Smith v. City of Dayton, Ohio

68 F. Supp. 2d 911, 1999 U.S. Dist. LEXIS 15033, 1999 WL 787875
CourtDistrict Court, S.D. Ohio
DecidedSeptember 7, 1999
DocketC-3-98-359
StatusPublished
Cited by3 cases

This text of 68 F. Supp. 2d 911 (Smith v. City of Dayton, Ohio) is published on Counsel Stack Legal Research, covering District Court, S.D. Ohio primary law. Counsel Stack provides free access to over 12 million legal documents including statutes, case law, regulations, and constitutions.

Bluebook
Smith v. City of Dayton, Ohio, 68 F. Supp. 2d 911, 1999 U.S. Dist. LEXIS 15033, 1999 WL 787875 (S.D. Ohio 1999).

Opinion

DECISION AND ORDER GRANTING DEFENDANT’S MOTION FOR SUMMARY JUDGMENT

MERZ, United States Magistrate Judge.

Plaintiff Rick J. Smith, a former police officer of Defendant City of Dayton, Ohio, brought this action for damages under 42 U.S.C. § 1983, claiming that the City violated his constitutional right to privacy and his rights under the Ohio Public Records Act when it released information from his personnel file to the Dayton Daily News on August 26,1997.

The parties have unanimously consented to plenary magistrate judge jurisdiction under 28 U.S.C. § 636(c) and the case has been referred on that basis (Doc. # 7).

The case is before the Court on Defendant’s renewed Motion for Summary Judgment (Doc. # 42), Plaintiffs Memorandum in Opposition (Doc. # 45), and the City’s Reply (Doc. # 46). On the City’s previous Motion to Dismiss or for Summary Judgment, the Court upheld the City’s claim of immunity on the supplemental Ohio Public Records Act claim. Thus the sole remaining claim is for violation of the constitutional right of privacy.

*914 SUMMARY JUDGMENT STANDARD

Summary judgment is proper “if the pleadings, depositions, answers to interrogatories, and admissions on file, together with the affidavits, if any, show that there is no genuine issue as to any material fact and the moving party is entitled to judgment as a matter of law.” Fed.R.Civ.P. 56. On a motion for summary judgment, the movant has the burden of showing that there exists no genuine issue of material fact, and the evidence, together with all inferences that can reasonably be drawn therefrom, must be read in the light most favorable to the party opposing the motion. Adickes v. S.H. Kress & Co., 398 U.S. 144, 157-59, 90 S.Ct. 1598, 26 L.Ed.2d 142 (1970). Nevertheless, “the mere existence of some alleged factual dispute between the parties will not defeat an otherwise properly supported motion for summary judgment; the requirement is that there be no genuine issue of material fact.” Anderson v. Liberty Lobby, Inc., 477 U.S. 242, 106 S.Ct. 2505, 91 L.Ed.2d 202 (1986) (emphasis in original). Summary judgment procedure is properly regarded not as a disfavored procedural shortcut, but rather as an integral part of the Federal Rules as a whole, which are designed to “secure the just, speedy and inexpensive determination of every action.” Celotex Corp. v. Catrett, 477 U.S. 317, 327, 106 S.Ct. 2548, 91 L.Ed.2d 265 (1986).

Read together, Liberty Lobby and Celotex stand for the proposition that a party may move for summary judgment asserting that the opposing party will not be able to produce sufficient evidence at trial to withstand a directed verdict motion (now known as a motion for judgment as a matter of law. Fed.R.Civ.P. 50). Street v. J.C. Bradford & Co., 886 F.2d 1472, 1478 (6th Cir.1989). If, after sufficient time for discovery, the opposing party is unable to ■demonstrate that he or she can do so under the Liberty Lobby criteria, summary judgment is appropriate. Id.

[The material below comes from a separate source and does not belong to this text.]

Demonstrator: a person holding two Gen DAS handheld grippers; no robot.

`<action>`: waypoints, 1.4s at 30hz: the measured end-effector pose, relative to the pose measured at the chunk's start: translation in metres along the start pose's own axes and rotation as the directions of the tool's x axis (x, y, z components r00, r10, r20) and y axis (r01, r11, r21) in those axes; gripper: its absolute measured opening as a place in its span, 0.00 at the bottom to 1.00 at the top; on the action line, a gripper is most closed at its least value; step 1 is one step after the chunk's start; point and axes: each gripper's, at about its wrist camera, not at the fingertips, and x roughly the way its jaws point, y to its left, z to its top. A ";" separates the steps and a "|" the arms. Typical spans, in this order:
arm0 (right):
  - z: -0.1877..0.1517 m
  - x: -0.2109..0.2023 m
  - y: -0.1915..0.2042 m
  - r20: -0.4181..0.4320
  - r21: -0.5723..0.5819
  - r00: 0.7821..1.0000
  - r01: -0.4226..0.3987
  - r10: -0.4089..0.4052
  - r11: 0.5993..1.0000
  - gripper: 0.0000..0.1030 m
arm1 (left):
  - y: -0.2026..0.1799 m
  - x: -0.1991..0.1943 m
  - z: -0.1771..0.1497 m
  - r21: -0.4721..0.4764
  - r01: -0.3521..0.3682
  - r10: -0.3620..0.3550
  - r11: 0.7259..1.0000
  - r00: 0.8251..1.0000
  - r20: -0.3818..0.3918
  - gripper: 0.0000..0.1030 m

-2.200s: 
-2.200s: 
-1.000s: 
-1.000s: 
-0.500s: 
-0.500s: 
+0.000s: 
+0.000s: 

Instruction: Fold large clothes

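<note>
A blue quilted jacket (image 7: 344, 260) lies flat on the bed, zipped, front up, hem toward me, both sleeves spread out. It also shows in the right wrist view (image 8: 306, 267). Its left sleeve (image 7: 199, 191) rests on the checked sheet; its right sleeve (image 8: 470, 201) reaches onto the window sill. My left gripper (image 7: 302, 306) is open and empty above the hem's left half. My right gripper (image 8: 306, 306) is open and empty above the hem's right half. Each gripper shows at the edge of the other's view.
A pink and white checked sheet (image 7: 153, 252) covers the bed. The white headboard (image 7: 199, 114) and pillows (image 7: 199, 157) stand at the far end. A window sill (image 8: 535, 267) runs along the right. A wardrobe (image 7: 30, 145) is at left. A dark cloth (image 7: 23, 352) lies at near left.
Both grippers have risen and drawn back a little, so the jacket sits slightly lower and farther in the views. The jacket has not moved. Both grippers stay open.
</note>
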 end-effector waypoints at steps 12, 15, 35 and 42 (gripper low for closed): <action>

In ruling on a motion for summary judgment (in other words, determining whether there is a genuine issue of material fact), “[a] district court is not ... obligated to wade through and search the entire record for some specific facts that might support the nonmoving party’s claim.” InterRoyal Corp. v. Sponseller, 889 F.2d 108, 111 (6th Cir.1989), cert. denied, 494 U.S. 1091, 110 S.Ct. 1839, 108 L.Ed.2d 967 (1990). Thus, in determining whether a genuine issue of material fact exists on a particular issue, a court is entitled to rely only upon those portions of the verified pleadings, depositions, answers to interrogatories, and admissions on file, together with any affidavits submitted, specifically called to its attention by the parties. The discovery record presented on the instant Motion is quite sparse, consisting only of the Affidavit of Janice Brooks and the Depositions of Plaintiff and Mr. David Rado, and very limited citations have been made in the parties’ motion papers to that record.

It is critical that the present Motion for Summary Judgment is made after the conclusion of discovery in the case; in accordance with the Scheduling Order as amended, discovery was cut off as of June 30,1999 (See Doc. # 30) 1 .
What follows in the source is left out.